Prompt: Using the entries that follow, establish how many lines contain the word "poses" and give only that figure.

Extracted data entries
────
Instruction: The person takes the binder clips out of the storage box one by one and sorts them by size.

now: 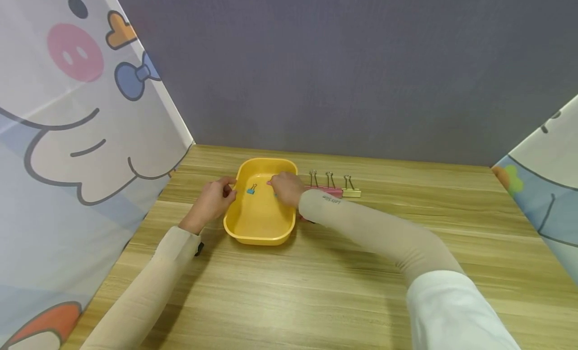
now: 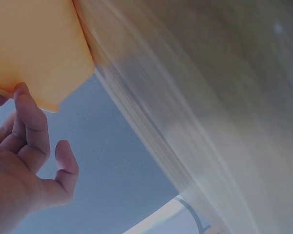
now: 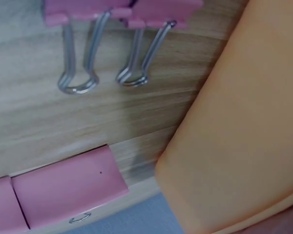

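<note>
My left hand [image 1: 212, 202] pinches the left rim of a yellow plastic basin [image 1: 259, 238], its little finger standing off the wall in the left wrist view. Over the basin's right side reaches my right hand [image 1: 287, 188], with a small pink binder clip [image 1: 269, 183] at its fingertips, mostly covered by the hand. A small blue binder clip [image 1: 251, 190] lies on the basin floor to the left. Another bit of blue [image 1: 276, 195] peeks out just under the right hand. In the right wrist view, the fingertips are hidden behind the basin's wall.
Right of the basin, larger pink binder clips [image 1: 333, 192] and a yellow binder clip [image 1: 352, 193] form a row, handles pointing back. More pink clips [image 3: 158, 10] sit nearer, partly under the right forearm. A grey panel [image 1: 343, 79] rises behind the wooden table [image 1: 289, 300].
</note>
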The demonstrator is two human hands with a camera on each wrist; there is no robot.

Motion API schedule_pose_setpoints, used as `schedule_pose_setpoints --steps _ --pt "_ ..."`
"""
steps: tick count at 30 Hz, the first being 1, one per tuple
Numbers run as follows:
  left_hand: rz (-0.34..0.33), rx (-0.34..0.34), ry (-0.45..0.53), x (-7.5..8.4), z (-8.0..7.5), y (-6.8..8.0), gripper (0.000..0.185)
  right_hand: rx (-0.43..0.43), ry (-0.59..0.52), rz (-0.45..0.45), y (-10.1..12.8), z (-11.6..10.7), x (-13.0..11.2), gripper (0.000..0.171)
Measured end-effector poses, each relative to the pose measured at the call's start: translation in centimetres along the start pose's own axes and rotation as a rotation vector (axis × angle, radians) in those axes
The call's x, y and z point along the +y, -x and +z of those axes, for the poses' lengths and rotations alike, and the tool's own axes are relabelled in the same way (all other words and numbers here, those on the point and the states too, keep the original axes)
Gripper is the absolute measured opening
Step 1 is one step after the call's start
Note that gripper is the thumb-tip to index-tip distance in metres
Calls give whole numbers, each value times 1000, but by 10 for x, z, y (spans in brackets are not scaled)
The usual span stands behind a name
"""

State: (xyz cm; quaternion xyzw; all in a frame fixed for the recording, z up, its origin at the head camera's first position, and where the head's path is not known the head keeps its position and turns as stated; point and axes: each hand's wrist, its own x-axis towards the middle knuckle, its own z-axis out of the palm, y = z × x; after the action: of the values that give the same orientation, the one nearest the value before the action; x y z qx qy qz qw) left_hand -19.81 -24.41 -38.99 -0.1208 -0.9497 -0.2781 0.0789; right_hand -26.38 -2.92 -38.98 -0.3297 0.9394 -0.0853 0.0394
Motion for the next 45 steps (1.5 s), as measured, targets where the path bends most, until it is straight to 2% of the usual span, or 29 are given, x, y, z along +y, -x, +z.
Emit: schedule_pose_setpoints --steps 5,10,13,17,27,33,45 --pt "-1 3 2 0 1 0 30 12 -39 -35 1 3 3 41" --pt "-2 5 3 0 0 0 30 50 -147 -125 4 -1 5 24" --pt "-6 -2 3 0 0 1 31 86 -153 -185 7 -5 5 13" --pt "-13 -7 8 0 0 1 31 160 -142 -244 13 -8 6 6" --pt "-8 -10 26 0 0 0 32 371 -260 -353 42 -21 15 8" --pt "-10 -14 14 0 -1 1 32 404 -265 -353 60 -29 27 6" --pt "-21 -20 12 2 -1 1 32 459 -182 -361 101 -38 62 6"
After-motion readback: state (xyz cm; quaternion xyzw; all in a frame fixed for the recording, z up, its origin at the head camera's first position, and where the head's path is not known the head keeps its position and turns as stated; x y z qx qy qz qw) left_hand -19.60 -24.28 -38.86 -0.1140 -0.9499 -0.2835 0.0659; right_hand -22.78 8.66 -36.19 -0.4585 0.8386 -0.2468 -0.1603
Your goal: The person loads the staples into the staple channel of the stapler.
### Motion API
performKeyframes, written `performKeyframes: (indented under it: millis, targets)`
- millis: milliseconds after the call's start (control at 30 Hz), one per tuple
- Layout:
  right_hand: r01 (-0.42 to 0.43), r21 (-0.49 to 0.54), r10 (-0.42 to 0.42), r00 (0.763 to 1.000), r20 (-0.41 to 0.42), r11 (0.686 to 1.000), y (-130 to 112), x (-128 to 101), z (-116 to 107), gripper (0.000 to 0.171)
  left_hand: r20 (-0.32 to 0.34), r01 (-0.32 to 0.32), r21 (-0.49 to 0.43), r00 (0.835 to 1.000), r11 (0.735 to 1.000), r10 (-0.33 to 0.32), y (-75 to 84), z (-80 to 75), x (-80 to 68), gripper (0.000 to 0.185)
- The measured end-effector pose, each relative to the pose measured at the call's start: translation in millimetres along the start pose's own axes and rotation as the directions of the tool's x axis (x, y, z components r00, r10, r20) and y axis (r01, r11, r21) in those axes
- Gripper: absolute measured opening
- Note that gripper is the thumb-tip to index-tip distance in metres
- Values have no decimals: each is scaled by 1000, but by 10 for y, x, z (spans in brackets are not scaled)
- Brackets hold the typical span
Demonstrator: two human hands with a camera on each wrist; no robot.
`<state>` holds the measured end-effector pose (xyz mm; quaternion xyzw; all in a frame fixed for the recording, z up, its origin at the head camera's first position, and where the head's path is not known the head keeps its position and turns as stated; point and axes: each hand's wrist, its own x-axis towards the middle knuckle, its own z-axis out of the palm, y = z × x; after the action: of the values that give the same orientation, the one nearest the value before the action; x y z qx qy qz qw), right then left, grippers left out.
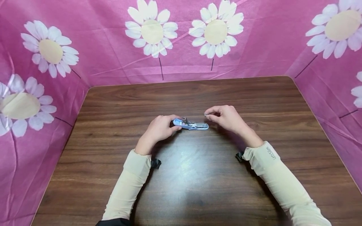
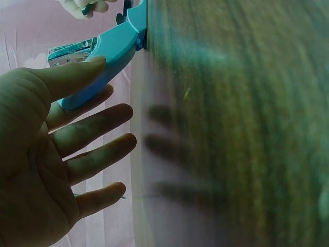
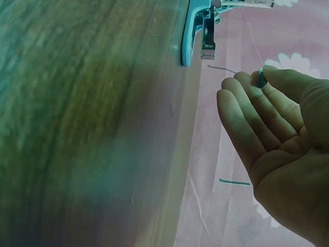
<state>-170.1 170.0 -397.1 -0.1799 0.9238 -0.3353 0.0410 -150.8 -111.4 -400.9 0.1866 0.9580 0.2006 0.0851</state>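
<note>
A light-blue stapler (image 1: 190, 126) lies spread apart on the table in the head view, its metal parts showing. My left hand (image 1: 159, 128) pinches its left end between thumb and forefinger, and the left wrist view shows the other fingers (image 2: 97, 159) extended loosely. To the right of the stapler and apart from it, my right hand (image 1: 226, 118) pinches a small metal piece, seemingly a short strip of staples (image 3: 262, 78), between thumb and forefinger. In the right wrist view the stapler's metal-fitted end (image 3: 207, 38) stands near those fingertips without touching them.
The dark wood table (image 1: 186, 185) reaches forward to a pink curtain (image 1: 107, 59) with white flowers, which also closes off both sides. Cream sleeves (image 1: 133, 179) cover both forearms, and a black strap end (image 1: 155, 163) shows at the left wrist.
</note>
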Motion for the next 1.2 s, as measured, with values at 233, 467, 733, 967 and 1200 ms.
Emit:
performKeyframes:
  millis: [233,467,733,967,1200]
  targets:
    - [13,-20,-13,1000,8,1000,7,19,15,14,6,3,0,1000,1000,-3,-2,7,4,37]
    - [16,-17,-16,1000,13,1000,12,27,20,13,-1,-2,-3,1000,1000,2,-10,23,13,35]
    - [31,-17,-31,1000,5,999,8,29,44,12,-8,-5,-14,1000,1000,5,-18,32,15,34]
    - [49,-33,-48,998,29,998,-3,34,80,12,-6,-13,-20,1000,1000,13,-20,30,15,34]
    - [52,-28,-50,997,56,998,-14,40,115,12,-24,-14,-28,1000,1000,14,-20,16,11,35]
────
Answer to the exercise: 2